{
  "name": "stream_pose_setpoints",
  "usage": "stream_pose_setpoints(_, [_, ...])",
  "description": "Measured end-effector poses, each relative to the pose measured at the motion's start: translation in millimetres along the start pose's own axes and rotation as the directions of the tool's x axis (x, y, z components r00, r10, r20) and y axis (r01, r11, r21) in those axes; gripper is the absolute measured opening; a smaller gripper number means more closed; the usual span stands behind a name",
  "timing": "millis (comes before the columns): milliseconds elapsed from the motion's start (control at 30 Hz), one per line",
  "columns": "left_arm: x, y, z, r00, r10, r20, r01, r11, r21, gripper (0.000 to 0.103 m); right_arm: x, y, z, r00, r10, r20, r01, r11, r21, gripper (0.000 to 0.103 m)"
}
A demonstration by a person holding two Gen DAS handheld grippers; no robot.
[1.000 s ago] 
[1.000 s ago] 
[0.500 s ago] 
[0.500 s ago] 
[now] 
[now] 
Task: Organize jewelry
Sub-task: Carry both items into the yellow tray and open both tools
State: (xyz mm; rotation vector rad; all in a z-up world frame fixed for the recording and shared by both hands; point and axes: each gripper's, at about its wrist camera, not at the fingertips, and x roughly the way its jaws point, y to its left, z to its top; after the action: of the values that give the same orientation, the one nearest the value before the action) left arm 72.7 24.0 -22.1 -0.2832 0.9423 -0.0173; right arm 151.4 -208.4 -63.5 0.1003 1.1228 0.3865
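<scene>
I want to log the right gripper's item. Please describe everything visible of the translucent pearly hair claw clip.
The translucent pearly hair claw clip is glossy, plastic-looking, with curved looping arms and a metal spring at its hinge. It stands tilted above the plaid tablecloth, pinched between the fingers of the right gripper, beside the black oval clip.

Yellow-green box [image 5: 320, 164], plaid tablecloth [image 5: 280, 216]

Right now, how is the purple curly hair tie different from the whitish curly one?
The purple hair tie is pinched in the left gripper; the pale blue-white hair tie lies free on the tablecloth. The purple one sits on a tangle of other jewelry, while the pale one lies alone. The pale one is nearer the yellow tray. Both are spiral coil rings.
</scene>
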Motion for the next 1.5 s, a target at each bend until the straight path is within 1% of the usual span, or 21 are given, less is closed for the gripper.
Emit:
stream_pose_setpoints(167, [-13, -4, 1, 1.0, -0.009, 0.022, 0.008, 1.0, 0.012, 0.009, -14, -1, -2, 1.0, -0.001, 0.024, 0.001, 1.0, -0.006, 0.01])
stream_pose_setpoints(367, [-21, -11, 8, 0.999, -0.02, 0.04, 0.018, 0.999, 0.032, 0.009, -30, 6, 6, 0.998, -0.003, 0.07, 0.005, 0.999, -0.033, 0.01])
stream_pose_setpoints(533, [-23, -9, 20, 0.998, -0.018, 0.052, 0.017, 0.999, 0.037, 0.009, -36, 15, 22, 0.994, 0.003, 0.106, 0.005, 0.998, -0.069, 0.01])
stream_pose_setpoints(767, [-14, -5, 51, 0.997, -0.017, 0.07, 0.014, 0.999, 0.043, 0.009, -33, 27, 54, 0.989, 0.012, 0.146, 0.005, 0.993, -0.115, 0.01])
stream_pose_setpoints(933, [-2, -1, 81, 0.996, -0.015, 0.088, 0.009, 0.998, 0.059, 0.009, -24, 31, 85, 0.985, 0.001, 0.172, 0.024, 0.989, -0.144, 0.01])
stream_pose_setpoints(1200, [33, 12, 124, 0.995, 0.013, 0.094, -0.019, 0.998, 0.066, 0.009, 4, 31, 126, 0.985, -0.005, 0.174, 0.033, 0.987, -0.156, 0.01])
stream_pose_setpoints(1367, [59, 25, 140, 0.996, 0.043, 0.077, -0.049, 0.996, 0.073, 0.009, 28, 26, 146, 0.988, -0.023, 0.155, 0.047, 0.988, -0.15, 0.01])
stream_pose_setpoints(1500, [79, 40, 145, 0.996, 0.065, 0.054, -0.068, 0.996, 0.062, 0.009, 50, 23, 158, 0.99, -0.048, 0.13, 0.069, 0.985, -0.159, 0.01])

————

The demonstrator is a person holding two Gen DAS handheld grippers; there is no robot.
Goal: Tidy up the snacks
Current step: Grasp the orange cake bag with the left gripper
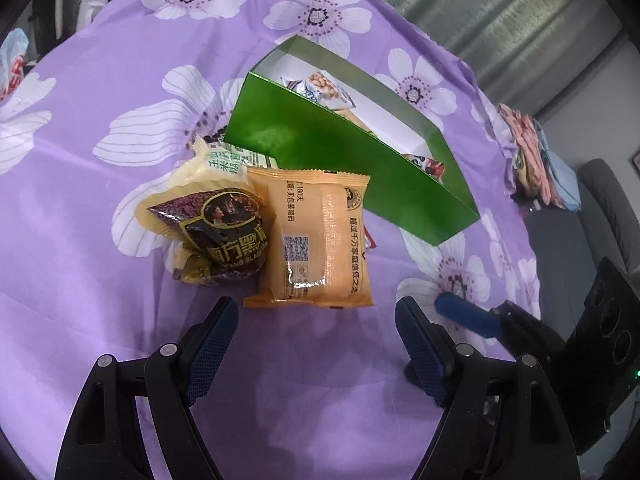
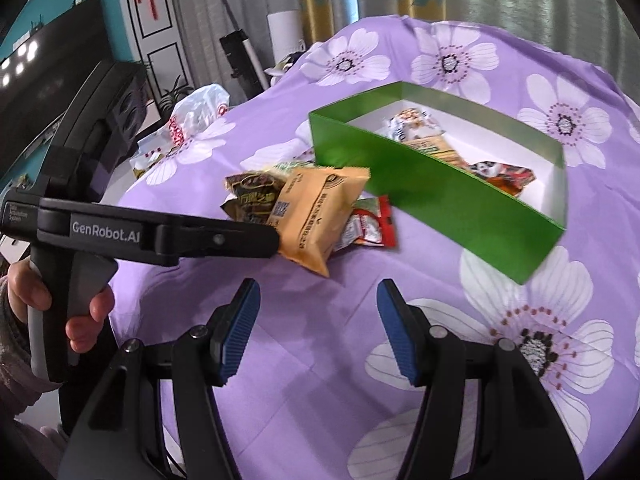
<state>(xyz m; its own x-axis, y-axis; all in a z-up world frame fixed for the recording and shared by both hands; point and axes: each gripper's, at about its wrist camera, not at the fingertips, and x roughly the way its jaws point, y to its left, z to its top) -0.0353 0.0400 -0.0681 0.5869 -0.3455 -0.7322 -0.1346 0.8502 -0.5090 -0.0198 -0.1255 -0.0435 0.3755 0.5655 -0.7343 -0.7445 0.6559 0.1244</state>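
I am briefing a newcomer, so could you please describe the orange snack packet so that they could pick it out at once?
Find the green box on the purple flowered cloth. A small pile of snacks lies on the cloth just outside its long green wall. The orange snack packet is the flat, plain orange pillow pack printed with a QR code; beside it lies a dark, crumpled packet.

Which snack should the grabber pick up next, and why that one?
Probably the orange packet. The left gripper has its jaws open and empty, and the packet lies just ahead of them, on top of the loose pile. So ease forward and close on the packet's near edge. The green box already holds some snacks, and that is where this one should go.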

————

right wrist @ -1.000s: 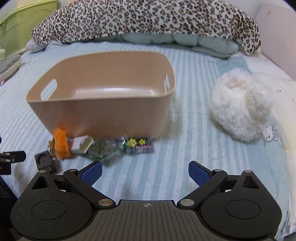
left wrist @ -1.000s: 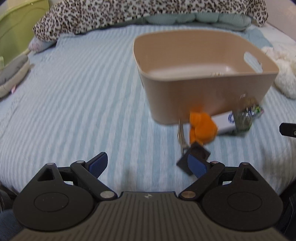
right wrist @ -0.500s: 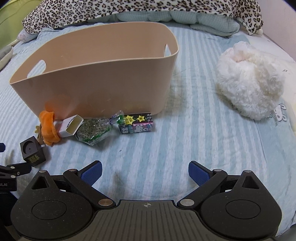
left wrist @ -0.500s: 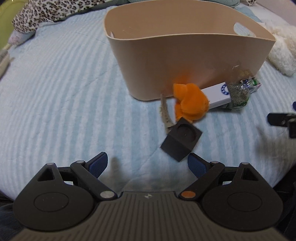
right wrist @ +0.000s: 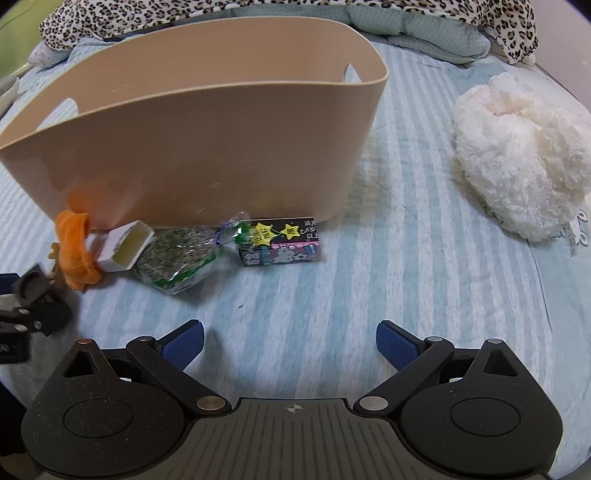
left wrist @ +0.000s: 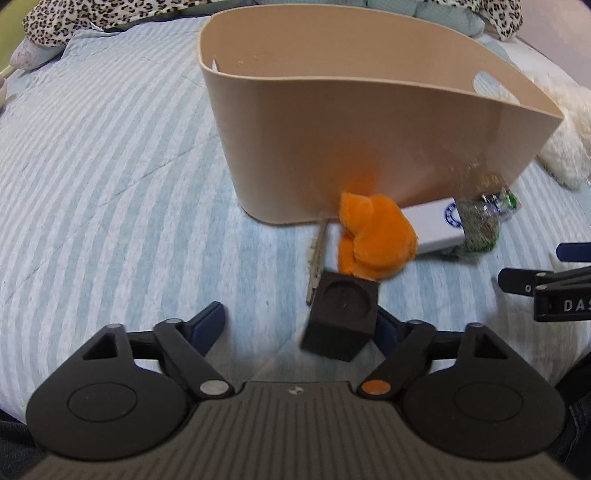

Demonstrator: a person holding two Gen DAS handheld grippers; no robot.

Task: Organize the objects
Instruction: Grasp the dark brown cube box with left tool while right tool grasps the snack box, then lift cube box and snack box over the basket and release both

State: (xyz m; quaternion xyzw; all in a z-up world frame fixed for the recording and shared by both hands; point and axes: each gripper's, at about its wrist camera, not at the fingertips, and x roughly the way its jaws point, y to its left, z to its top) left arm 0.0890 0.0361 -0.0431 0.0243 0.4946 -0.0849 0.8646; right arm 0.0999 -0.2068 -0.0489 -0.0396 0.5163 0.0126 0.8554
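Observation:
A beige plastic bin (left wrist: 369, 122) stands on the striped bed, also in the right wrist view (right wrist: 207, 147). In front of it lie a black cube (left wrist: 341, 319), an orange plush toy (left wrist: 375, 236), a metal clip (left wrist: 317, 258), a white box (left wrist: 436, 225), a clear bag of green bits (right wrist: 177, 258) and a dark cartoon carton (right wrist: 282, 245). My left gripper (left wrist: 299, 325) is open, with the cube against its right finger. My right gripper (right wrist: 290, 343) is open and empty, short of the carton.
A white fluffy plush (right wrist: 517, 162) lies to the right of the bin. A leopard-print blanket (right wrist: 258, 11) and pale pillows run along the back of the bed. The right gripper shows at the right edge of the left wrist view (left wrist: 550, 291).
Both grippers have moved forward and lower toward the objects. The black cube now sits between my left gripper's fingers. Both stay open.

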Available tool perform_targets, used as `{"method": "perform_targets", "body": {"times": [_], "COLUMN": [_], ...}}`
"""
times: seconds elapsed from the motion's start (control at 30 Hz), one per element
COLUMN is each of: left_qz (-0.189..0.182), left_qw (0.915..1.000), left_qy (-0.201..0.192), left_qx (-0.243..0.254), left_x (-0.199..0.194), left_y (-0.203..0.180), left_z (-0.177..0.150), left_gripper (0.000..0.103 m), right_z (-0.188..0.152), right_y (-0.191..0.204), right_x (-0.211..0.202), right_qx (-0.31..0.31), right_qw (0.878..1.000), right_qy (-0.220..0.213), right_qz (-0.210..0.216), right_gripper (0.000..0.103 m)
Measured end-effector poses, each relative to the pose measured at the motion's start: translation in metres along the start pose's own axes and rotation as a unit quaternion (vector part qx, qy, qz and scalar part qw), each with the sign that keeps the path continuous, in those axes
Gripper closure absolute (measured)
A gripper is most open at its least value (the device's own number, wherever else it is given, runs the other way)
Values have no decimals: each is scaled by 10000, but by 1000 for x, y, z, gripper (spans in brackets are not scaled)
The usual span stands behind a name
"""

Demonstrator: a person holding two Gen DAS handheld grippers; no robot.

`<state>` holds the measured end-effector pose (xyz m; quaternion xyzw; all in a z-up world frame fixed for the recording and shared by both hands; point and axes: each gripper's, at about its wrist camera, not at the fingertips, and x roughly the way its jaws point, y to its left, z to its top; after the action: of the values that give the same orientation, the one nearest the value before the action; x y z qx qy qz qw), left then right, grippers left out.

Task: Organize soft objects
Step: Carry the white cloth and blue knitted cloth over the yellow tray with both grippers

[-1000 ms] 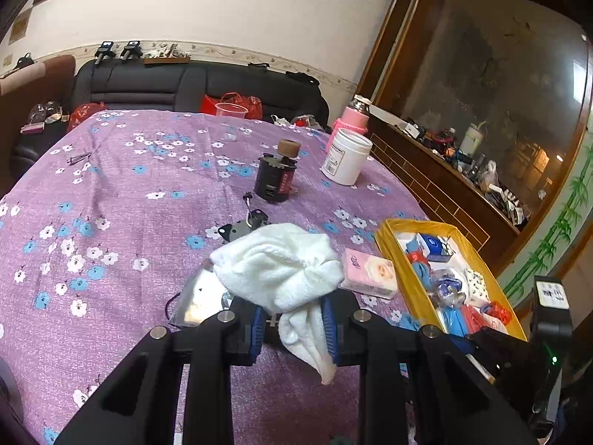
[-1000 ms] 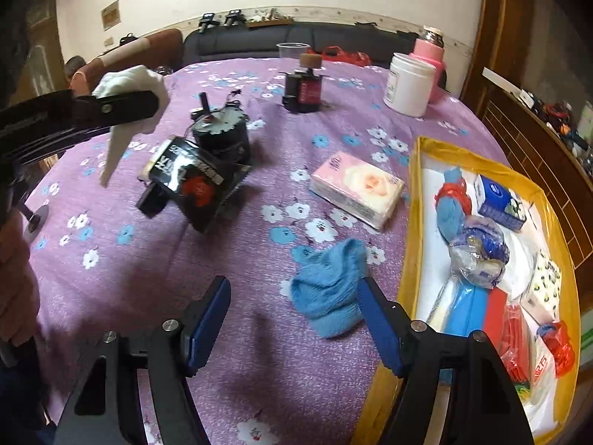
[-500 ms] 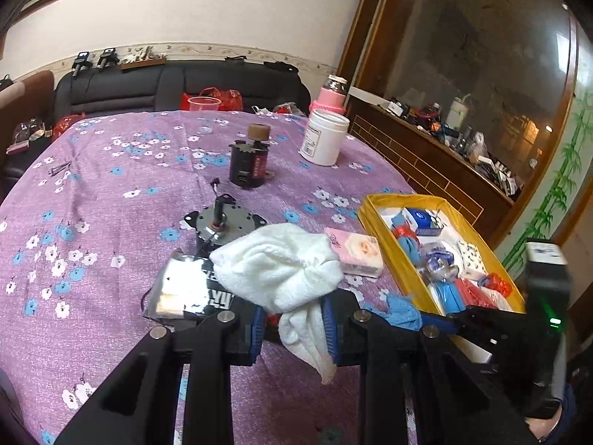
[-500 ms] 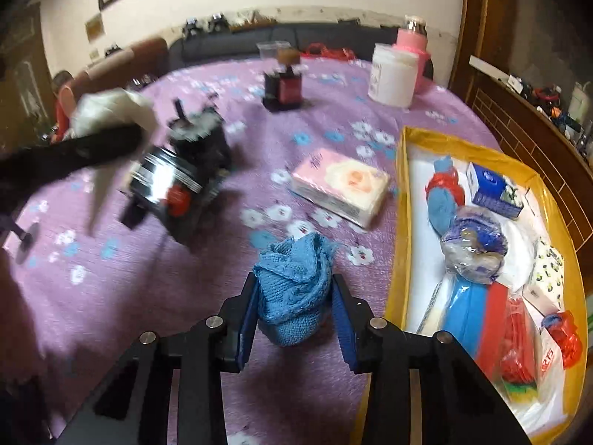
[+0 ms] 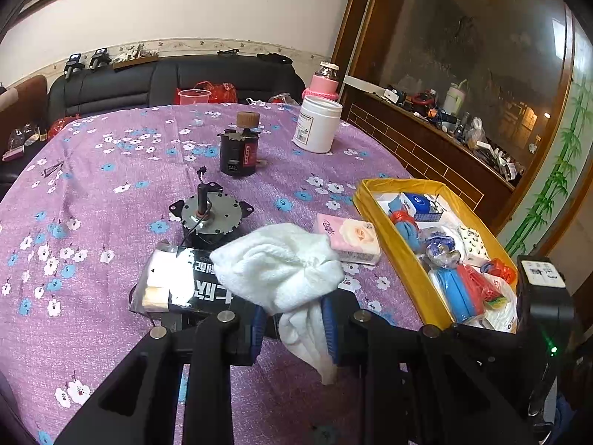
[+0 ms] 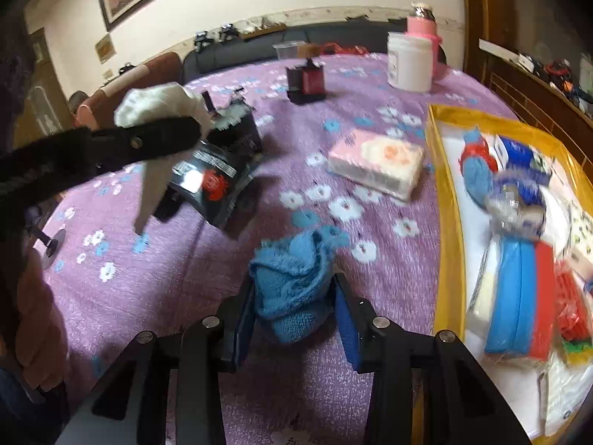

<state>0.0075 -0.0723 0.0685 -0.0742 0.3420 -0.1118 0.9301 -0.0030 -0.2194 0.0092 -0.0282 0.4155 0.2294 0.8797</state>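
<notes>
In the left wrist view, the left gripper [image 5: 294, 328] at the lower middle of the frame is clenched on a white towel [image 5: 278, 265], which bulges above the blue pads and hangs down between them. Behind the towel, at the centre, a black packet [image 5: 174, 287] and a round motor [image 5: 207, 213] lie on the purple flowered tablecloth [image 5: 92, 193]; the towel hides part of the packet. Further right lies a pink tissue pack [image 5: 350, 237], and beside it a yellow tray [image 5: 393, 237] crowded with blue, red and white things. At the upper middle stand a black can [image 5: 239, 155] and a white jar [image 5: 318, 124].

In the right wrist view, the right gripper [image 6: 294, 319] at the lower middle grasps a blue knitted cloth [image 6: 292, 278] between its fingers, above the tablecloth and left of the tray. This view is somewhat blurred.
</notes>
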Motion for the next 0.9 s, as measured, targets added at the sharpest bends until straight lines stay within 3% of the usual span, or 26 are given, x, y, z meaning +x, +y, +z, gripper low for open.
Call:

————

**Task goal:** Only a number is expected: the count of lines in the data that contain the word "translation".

**Written response:** 2